Makna dari kata guru dalam rekomendasi tersebut adalah semua pengajar di sekolah yang bertanggung jawab untuk pendidikan murid. Sementara itu, maksud dari status ialah kedudukan atau penghargaan yang diberikan kepada para guru sebagaimana dibuktikan dengan tingkat apresiasi akan pentingnya fungsi dan kompetensi mereka dalam melaksanakan pekerjaan sebagai seorang guru. Konferensi UNESCO berlangsung sejak 21 September hingga 5 Oktober 1994 yang memberikan rekomendasi-rekomendasi mengenai sikap profesional seorang guru. Rekomendasi tersebut diterapkan kepada seluruh guru, baik guru yang mengajar di sekolah umum atau pun sekolah privat. Lebih lanjut, dalam konferensi tersebut dilaksanakan juga penandatanganan dokumen UNESCO mengenai status guru di dunia yang meliputi standar perekrutan, pelatihan guru di dunia, dan kondisi pekerjaan guru. Menurut UNESCO, dengan adanya peringatan Hari Guru Sedunia juga termasuk bentuk dari pemahaman, apresiasi, dan kepedulian terhadap para guru. UNESCO memandang pendidikan sebagai sebuah pengubah kehidupan dan inti dari misi mereka, yaitu membangun perdamaian, memberantas kemiskinan, dan mendorong pembangunan berkelanjutan.
Kapitalisme Sumber Masalah
Guru adalah salah satu penentu faktor kemajuan bangsa melalui pendidikan. Sebagus apapun guru yang tercetak, jika tidak disokong sistem pendidikan yang baik, maka kualitas guru tidak akan tampak secara signifikan. Kesemrawutan dunia pendidikan saat ini karena diterapkannya sistem pendidikan kapitalisme sekuler. Mengapa demikian? Sistem kapitalisme telah menjadikan bidang pendidikan sebagai komoditas jasa layaknya bisnis. Menurut data Direktorat Jenderal Kependudukan dan Pencatatan Sipil (Dukcapil), penduduk Indonesia berjumlah 275,36 juta jiwa pada Juni 2022. Dari jumlah tersebut hanya 6,41% yang sudah mengenyam pendidikan sampai perguruan tinggi.
Ini artinya, pendidikan tinggi masih menjadi hal yang sulit dijangkau sebagian besar rakyat.

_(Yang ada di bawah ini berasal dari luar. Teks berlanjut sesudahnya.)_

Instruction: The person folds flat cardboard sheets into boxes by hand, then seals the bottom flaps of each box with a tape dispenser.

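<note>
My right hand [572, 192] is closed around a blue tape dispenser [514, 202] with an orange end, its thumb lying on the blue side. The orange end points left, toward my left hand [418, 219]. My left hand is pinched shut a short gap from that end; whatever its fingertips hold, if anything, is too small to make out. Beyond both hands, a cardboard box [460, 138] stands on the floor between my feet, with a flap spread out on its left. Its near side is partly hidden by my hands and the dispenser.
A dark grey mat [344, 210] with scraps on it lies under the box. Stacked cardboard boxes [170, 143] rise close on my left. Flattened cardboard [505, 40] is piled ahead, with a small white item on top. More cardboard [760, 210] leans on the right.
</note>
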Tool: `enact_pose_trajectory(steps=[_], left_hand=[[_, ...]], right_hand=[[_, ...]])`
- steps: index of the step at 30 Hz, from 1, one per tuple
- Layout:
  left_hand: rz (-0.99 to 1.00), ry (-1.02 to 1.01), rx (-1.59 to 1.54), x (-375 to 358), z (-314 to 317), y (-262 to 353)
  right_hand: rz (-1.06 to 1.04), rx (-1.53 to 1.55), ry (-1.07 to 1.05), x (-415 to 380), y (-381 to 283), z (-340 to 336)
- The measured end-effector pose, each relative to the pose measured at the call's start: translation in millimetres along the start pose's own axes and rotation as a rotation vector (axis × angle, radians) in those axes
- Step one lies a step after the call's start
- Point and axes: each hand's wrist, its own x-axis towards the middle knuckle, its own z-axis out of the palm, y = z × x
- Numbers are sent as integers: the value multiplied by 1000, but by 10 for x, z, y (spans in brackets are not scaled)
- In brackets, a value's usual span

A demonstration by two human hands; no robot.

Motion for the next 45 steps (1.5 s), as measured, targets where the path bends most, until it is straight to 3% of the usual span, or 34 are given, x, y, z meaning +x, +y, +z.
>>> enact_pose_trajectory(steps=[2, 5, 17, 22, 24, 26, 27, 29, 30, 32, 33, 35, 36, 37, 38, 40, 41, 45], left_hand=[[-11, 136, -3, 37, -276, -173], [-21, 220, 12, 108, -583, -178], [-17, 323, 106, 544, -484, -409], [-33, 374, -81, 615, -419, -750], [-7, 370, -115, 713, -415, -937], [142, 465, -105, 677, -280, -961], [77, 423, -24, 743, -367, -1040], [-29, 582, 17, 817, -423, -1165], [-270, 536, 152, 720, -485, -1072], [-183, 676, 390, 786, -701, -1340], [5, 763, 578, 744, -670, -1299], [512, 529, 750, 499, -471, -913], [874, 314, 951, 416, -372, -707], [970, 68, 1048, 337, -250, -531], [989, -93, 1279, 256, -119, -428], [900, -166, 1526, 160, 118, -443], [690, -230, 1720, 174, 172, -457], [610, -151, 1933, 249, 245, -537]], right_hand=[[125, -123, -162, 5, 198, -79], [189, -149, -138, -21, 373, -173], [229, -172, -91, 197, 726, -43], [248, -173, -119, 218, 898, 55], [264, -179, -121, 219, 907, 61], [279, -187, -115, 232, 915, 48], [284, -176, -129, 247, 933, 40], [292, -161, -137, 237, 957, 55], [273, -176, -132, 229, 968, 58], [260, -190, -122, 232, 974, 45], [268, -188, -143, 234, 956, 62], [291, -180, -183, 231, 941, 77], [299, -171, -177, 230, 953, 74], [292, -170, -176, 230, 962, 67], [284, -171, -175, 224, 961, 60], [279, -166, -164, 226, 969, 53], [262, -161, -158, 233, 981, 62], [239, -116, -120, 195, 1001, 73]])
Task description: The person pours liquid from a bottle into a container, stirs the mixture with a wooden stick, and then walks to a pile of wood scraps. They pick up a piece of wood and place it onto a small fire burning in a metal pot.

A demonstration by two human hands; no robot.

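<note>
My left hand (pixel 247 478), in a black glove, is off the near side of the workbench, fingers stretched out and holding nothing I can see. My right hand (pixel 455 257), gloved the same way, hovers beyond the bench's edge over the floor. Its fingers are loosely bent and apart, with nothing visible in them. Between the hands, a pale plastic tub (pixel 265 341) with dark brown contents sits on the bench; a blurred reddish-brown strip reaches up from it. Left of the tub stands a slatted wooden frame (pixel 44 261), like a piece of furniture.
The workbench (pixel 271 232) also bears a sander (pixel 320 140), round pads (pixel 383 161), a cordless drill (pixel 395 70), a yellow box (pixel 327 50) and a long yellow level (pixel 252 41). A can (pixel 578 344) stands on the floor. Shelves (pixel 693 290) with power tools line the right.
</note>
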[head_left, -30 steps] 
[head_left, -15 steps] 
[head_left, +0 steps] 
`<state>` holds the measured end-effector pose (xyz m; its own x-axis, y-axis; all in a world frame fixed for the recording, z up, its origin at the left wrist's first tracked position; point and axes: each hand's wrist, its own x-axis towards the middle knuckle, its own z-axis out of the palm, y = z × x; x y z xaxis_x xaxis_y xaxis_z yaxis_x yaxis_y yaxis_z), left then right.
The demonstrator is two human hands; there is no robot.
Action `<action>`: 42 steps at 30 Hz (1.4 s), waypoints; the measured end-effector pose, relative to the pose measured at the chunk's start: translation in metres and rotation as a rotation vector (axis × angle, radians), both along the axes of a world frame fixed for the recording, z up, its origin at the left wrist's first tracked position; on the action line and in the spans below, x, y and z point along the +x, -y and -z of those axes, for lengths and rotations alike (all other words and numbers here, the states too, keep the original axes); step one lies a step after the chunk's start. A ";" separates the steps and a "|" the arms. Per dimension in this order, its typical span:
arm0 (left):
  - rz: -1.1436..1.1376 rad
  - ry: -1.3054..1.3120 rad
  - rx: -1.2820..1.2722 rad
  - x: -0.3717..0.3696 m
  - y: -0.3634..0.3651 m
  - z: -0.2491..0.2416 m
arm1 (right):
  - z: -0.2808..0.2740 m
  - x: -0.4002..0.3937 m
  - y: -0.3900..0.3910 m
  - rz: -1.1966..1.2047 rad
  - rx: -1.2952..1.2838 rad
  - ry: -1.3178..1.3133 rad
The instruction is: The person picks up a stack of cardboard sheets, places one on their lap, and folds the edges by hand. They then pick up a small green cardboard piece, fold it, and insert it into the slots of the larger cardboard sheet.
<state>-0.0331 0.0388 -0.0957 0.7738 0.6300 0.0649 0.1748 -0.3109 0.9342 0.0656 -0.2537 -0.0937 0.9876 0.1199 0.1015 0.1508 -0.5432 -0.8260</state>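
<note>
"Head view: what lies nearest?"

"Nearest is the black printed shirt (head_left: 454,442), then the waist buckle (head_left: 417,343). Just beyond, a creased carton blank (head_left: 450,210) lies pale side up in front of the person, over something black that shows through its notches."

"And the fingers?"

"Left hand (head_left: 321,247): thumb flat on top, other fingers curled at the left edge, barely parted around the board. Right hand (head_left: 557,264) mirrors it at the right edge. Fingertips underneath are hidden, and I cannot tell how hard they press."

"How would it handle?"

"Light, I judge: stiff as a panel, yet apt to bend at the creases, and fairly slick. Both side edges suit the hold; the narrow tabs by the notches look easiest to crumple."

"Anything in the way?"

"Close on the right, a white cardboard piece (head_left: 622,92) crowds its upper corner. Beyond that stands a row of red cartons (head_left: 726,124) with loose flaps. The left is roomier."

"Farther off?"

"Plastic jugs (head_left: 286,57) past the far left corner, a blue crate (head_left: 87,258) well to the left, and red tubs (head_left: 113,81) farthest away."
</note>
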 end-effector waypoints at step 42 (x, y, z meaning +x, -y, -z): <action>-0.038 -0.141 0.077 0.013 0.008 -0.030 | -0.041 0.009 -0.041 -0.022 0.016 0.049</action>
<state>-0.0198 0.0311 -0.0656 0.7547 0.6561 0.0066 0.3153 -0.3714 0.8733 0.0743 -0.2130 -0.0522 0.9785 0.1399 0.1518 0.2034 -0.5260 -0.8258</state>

Parahnya lagi, di antara jumlah itu, masih ada pengangguran dari lulusan sarjana dan diploma, termasuk sarjana dan diploma bidang pendidikan. Ini artinya, negara belum mampu mengatur bagaimana para lulusan yang terbilang “minim” ini dapat bekerja atau terserap tenaga dan kelimuannya dengan baik.
Akibat kapitalisme, persoalan infrastruktur juga menjadi masalah cabang yang berkepanjangan. Serapan tenaga pendidik tidak merata bisa jadi disinyalir keengganan guru mengabdi di wilayah-wilayah yang sangat minim fasilitas, sarana dan prasarana pendidikan. Kalaupun ada, mereka adalah guru yang penuh pengabdian yang rela digaji dengan nominal yang jauh dari kata layak. Bukankah guru adalah profesi mulia yang patut mendapat penghargaan tinggi dari negara? Sebab merekalah ujung tombak masa depan generasi.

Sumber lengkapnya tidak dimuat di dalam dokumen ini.